WHAT TO DO:
Since the copy must hold text only, transcribe the data below exactly and omit the images.

MATERIAL FOR THE TASK:
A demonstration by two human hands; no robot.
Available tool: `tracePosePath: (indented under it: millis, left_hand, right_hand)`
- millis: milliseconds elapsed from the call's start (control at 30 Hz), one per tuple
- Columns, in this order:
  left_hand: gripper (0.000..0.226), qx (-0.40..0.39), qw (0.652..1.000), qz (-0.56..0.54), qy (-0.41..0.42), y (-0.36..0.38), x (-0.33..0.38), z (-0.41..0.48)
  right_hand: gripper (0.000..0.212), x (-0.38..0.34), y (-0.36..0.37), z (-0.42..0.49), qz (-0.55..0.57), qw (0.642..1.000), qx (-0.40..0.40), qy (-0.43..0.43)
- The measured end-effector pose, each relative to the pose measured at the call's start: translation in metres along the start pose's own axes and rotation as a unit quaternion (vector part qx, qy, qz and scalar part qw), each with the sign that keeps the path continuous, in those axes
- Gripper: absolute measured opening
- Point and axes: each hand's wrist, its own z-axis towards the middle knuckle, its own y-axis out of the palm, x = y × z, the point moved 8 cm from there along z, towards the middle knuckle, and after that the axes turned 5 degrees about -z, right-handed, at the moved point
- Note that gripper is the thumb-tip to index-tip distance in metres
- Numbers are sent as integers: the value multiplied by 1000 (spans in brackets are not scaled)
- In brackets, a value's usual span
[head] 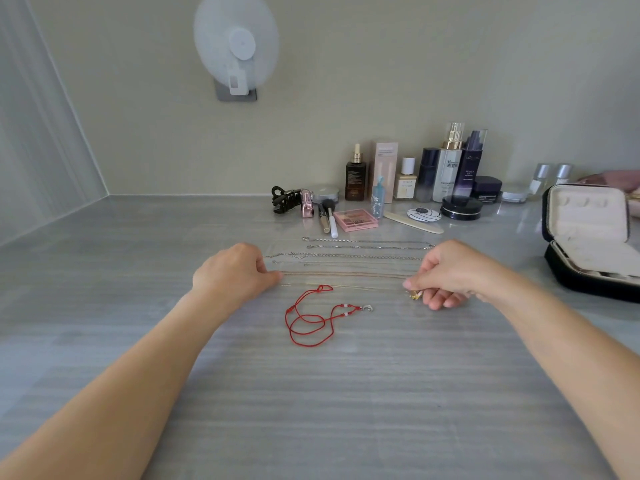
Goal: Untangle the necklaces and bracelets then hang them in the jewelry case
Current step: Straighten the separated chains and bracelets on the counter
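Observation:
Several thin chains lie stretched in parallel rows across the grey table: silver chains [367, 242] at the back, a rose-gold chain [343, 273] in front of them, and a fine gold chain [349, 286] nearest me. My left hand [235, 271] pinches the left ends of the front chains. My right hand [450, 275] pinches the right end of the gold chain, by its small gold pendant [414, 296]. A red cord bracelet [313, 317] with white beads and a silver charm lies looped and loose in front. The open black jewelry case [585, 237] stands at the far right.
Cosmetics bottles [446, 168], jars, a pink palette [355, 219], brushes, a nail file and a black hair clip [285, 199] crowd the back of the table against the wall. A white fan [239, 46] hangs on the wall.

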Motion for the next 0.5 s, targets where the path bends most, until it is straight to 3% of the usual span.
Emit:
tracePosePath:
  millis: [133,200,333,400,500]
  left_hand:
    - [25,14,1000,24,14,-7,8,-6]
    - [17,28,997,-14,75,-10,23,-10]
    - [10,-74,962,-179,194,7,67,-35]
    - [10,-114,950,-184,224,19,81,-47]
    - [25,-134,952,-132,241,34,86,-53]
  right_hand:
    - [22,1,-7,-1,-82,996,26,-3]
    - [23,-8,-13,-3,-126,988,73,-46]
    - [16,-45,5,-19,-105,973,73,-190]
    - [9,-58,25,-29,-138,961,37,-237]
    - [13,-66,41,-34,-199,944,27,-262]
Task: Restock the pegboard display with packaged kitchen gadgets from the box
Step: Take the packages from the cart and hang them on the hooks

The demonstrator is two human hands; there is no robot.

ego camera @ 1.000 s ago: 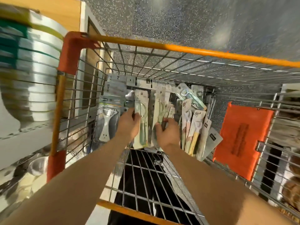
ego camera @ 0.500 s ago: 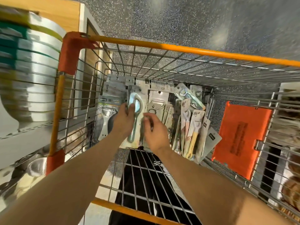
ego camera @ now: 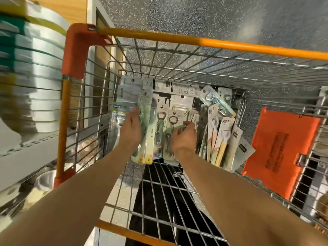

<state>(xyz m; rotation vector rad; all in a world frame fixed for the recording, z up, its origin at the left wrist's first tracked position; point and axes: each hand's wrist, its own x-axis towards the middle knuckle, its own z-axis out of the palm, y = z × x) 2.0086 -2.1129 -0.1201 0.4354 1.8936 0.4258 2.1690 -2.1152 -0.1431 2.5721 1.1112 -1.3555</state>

ANSWER BELOW:
A demonstration by two human hands; no robot.
Available tool: `tracePosePath: (indented under it: millis, left_hand, right_hand)`
- millis: milliseconds elapsed from the call's start (control at 30 Hz), one per tuple
- Columns, in this order:
  left_hand: gripper (0.000..0.226), qx (-0.40..0.39), qw (0.652..1.000), qz (-0.56..0.54), qy (-0.41..0.42), y (-0.36..0.38), x (-0.33..0.38), z (-0.41..0.48)
  right_hand: gripper (0.000..0.212), x (-0.38..0.34), y (-0.36..0.37), z (-0.42..0.49), qz (-0.55..0.57), qw (0.642..1.000), qx (-0.40..0.40), qy (-0.43..0.43)
- The measured end-effector pose, each relative to the pose measured at the call's start: translation in metres along the start pose's own axes and rotation as a unit quaternion (vector part qx, qy, qz and scalar part qw), each with the sign that keeps the path continuous, in those axes
- Gripper: absolute measured opening
- Point and axes: each hand's wrist, its own z-axis towards the middle knuckle, its own y-axis out of the palm, x = y × z, the point moved 8 cm from there along z, towards the middle knuckle, and after that the axes turned 5 degrees about -z, right-handed, at the moved point
- Note that gripper is the thumb-tip to index-tip distance in metres
- Numbers are sent as integers: the value multiplied by 1000 (spans in brackets are not scaled)
- In brackets, a value's usual span
[head] 
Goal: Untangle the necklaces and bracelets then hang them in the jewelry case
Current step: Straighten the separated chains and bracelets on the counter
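Observation:
Several thin chains lie stretched in parallel rows across the grey table: silver chains [367, 242] at the back, a rose-gold chain [343, 273] in front of them, and a fine gold chain [349, 286] nearest me. My left hand [235, 271] pinches the left ends of the front chains. My right hand [450, 275] pinches the right end of the gold chain, by its small gold pendant [414, 296]. A red cord bracelet [313, 317] with white beads and a silver charm lies looped and loose in front. The open black jewelry case [585, 237] stands at the far right.
Cosmetics bottles [446, 168], jars, a pink palette [355, 219], brushes, a nail file and a black hair clip [285, 199] crowd the back of the table against the wall. A white fan [239, 46] hangs on the wall.
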
Motion for the next 0.5 s, targets where the path bends most, until it is straight to 3% of the usual span.
Emit:
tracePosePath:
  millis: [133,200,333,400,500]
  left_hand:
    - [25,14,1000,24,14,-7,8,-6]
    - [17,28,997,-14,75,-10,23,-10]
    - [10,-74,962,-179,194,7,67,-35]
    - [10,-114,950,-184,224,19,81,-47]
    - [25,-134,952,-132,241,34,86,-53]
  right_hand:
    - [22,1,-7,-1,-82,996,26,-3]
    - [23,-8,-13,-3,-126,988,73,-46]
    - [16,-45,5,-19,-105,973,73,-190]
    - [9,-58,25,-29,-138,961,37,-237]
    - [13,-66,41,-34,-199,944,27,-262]
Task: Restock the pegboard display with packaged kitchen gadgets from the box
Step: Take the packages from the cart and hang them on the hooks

The demonstrator is two human hands; there is no robot.

ego camera @ 1.000 s ago: 
ego camera @ 0.500 s ago: 
ego camera @ now: 

<state>(xyz m; rotation vector rad; all in a world frame fixed for the recording, z up, its origin at the left wrist's first tracked position; point and axes: each hand's wrist, its own x-axis towards the middle knuckle, its own z-axis out of the palm, y = z × x) 2.0086 -2.1129 -0.1201 0.4354 1.8936 0.4258 2.1690 -2.1152 -0.1431 2.5721 1.1112 -1.3555</state>

For this exercise, nothing more remains to be given.